O primeiro álbum solo de Raul Seixas, Krig-ha, Bandolo!, é lançado em 1973, e emplaca nas paradas canções emblemáticas como “Ouro de Tolo” e “Metamorfose Ambulante”. No ano seguinte, Raul lança Gita, que mais do que um disco, é uma explosão mística de guitarras e profecias. Entre o “Tente Outra Vez” e o “Medo da Chuva”, Raul se firma como um xamã do rock nacional. Mas a liberdade tem preço. Raul e Paulo são presos, torturados e exilados. Fogem para os Estados Unidos, onde encontram silêncio, distância e uma perspectiva ainda mais ácida sobre o país que haviam deixado.

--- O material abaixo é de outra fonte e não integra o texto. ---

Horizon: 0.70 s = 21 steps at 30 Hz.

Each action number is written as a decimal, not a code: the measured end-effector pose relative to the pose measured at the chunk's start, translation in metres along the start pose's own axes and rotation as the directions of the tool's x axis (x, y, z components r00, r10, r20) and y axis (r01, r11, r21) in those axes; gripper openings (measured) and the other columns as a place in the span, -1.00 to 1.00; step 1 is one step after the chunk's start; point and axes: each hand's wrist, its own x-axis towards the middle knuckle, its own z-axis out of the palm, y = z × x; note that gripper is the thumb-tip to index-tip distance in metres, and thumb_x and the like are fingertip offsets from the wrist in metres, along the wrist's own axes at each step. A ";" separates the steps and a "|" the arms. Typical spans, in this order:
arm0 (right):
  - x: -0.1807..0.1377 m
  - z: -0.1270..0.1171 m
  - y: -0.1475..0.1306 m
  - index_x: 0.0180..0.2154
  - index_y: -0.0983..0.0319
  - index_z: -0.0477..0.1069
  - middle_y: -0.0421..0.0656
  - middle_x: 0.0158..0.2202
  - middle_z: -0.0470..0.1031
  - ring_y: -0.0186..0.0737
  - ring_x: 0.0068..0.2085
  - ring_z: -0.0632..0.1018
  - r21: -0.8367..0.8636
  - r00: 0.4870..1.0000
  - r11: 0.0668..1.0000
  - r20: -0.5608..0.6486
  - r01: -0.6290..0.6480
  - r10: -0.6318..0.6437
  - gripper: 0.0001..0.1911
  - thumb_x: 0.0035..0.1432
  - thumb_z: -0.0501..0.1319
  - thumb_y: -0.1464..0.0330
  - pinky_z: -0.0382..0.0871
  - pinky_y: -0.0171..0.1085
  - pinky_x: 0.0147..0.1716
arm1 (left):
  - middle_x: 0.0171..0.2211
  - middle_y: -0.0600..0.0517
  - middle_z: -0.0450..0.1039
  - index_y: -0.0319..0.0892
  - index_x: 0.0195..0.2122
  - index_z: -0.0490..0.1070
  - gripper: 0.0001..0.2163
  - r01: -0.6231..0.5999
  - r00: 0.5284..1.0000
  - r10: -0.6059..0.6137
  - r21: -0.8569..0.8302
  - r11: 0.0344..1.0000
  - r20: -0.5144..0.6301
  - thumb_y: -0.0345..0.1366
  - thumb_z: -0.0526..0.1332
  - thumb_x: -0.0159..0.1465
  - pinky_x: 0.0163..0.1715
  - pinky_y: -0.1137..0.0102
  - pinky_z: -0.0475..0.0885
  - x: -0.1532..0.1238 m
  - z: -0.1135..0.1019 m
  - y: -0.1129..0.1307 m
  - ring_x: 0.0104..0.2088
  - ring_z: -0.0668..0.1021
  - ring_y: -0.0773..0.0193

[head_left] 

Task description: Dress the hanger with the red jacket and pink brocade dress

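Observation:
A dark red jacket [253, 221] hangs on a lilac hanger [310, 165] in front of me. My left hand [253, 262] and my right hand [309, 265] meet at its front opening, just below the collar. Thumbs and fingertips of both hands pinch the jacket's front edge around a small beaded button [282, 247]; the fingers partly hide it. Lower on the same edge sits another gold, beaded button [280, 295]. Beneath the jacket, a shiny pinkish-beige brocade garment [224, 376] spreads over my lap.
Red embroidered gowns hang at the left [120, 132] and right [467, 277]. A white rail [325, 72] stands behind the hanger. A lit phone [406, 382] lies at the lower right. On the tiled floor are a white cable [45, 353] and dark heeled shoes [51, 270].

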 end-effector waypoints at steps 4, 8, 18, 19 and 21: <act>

Ao voltar, em 1975, Raul lança Novo Aeon, seu disco mais hermético, mais denso, mais esotérico. Menos comercial, mas artisticamente ousado. É como se ele decidisse dar um passo além da música e tocar o oculto com as próprias mãos.
Nos anos seguintes, Raul ainda produziria obras fundamentais: Há Dez Mil Anos Atrás (1976), O Dia Em Que a Terra Parou (1977), Mata Virgem (1978) e Por Quem os Sinos Dobram (1979). Os títulos já dizem tudo — Raul pensava em escalas mitológicas, cósmicas, espirituais. Era um "Dylan de Feira de Santana", um "Lennon de Copacabana", um demiurgo errante entre a sanfona e a distorção elétrica.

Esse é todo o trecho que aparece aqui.